**Exercise brief**
Retype, word for word, each line between the lines holding "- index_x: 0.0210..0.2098" and "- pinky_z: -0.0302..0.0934", inclusive, and leave the rest of the data alone.

=== Begin Enclosure ===

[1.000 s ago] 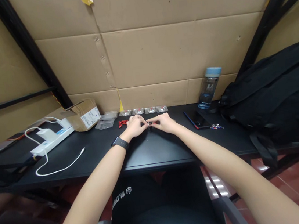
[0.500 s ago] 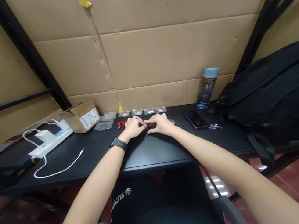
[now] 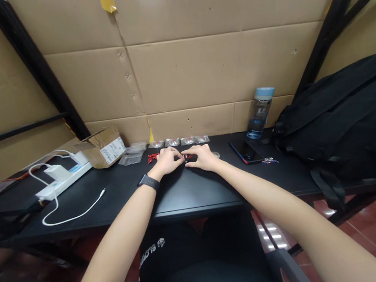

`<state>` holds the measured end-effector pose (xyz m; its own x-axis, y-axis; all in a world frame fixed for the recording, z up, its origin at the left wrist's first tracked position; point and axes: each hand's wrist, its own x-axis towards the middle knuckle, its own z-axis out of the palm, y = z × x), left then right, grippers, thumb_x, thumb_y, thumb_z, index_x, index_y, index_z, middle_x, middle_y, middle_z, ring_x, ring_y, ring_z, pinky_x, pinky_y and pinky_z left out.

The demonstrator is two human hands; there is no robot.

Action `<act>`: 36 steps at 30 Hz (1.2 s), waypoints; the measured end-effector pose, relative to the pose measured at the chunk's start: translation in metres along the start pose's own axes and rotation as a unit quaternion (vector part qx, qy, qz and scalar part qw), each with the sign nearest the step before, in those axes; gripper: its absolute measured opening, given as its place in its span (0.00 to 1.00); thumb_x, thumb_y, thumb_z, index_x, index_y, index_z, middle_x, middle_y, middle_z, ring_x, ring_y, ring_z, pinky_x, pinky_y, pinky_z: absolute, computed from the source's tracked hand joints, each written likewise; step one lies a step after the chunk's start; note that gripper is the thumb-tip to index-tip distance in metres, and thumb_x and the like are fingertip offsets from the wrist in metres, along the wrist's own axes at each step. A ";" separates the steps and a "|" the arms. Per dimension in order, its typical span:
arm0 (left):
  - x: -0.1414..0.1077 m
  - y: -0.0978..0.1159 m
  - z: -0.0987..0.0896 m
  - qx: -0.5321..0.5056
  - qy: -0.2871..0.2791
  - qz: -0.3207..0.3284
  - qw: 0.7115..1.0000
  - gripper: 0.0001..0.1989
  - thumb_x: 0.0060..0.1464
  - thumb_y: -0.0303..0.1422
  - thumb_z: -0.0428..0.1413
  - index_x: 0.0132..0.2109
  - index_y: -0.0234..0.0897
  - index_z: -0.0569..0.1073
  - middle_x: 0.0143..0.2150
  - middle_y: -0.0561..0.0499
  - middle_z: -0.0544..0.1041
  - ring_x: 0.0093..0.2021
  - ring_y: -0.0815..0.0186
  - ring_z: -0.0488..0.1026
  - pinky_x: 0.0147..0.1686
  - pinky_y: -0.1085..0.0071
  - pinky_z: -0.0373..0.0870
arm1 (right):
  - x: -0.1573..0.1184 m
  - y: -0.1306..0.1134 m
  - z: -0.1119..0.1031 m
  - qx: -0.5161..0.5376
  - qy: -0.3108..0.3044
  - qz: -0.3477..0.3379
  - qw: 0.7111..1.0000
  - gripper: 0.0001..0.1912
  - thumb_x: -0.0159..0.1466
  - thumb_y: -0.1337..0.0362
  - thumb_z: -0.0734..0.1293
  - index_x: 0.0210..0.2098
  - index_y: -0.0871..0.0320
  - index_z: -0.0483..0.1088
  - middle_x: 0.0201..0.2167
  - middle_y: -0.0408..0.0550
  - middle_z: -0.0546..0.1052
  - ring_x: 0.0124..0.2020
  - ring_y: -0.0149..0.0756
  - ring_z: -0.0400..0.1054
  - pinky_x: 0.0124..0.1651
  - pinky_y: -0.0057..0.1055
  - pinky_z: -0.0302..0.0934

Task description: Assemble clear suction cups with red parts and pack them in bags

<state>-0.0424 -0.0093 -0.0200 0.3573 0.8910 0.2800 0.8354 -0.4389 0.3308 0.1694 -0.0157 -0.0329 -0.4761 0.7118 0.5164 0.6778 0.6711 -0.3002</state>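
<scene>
Near the middle of the black desk, my left hand [image 3: 169,161] and my right hand [image 3: 201,157] meet at the fingertips. Between them is a small red thing with a shiny rim [image 3: 186,158], too small to name. The right thumb and forefinger curve around it, and the left fingertips pinch at its left side. Bright red cords [image 3: 153,157] lie in a bundle just beyond the left hand. A round, clear-looking thing [image 3: 216,154] shows partly behind the right wrist. Along the back lie several small clear packets [image 3: 188,140] with red marks.
On the left are a power strip [image 3: 64,181], a white cable [image 3: 79,215], an opened cardboard box [image 3: 103,148] and clear plastic bags [image 3: 132,154]. To the right are a phone [image 3: 245,151], a small keyring-like bunch [image 3: 270,160], a water bottle [image 3: 259,114] and a black backpack [image 3: 349,123].
The view has tilted very slightly. Both hands stay in place; the small red thing shows a little differently between the fingertips.
</scene>
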 end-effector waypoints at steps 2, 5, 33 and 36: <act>0.000 0.000 -0.001 0.003 -0.003 0.001 1.000 0.11 0.59 0.43 0.59 0.44 0.47 0.84 0.57 0.47 0.75 0.61 0.46 0.64 0.56 0.50 0.64 | 0.001 0.004 -0.002 0.024 0.017 -0.002 1.000 0.25 0.58 0.59 0.79 0.54 0.49 0.77 0.48 0.49 0.81 0.51 0.45 0.73 0.55 0.41 0.57; -0.001 0.000 -0.002 0.016 -0.012 0.001 1.000 0.11 0.59 0.42 0.59 0.44 0.47 0.84 0.57 0.47 0.75 0.61 0.46 0.64 0.56 0.50 0.64 | 0.002 0.011 -0.006 0.058 0.033 -0.015 0.998 0.25 0.57 0.62 0.79 0.54 0.52 0.78 0.47 0.50 0.80 0.47 0.42 0.74 0.54 0.38 0.63; -0.005 -0.136 -0.040 0.061 0.312 -0.193 0.928 0.08 0.61 0.30 0.57 0.41 0.33 0.81 0.53 0.38 0.77 0.59 0.44 0.62 0.56 0.42 0.49 | 0.001 0.021 -0.028 0.046 0.061 0.046 0.996 0.24 0.55 0.61 0.80 0.52 0.48 0.79 0.45 0.48 0.80 0.47 0.46 0.75 0.56 0.45 0.65; -0.007 -0.127 -0.049 0.047 0.368 -0.159 0.915 0.08 0.61 0.32 0.57 0.41 0.35 0.80 0.55 0.40 0.75 0.61 0.46 0.62 0.58 0.44 0.47 | 0.001 0.023 -0.030 0.052 0.070 0.047 0.995 0.25 0.55 0.62 0.80 0.52 0.48 0.79 0.45 0.48 0.80 0.48 0.45 0.75 0.56 0.45 0.65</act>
<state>-0.1717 0.0345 -0.0197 -0.2597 0.6372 0.7256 0.8931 -0.1274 0.4315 0.2012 -0.0060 -0.0151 -0.3260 0.7413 0.5866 0.6511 0.6259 -0.4292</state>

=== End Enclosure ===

**Written response**
  - index_x: 0.0210..0.2098
  - index_y: -0.0871..0.0320
  - index_z: -0.0483..0.1088
  - middle_x: 0.0201..0.2167
  - middle_y: -0.0408..0.0550
  - middle_z: -0.0546..0.1052
  - ring_x: 0.0124..0.2020
  - ring_y: -0.0149..0.0756
  - ring_z: -0.0400..0.1054
  - pinky_x: 0.0124..0.1651
  - pinky_y: -0.0057..0.1055
  - pinky_z: -0.0302..0.0934

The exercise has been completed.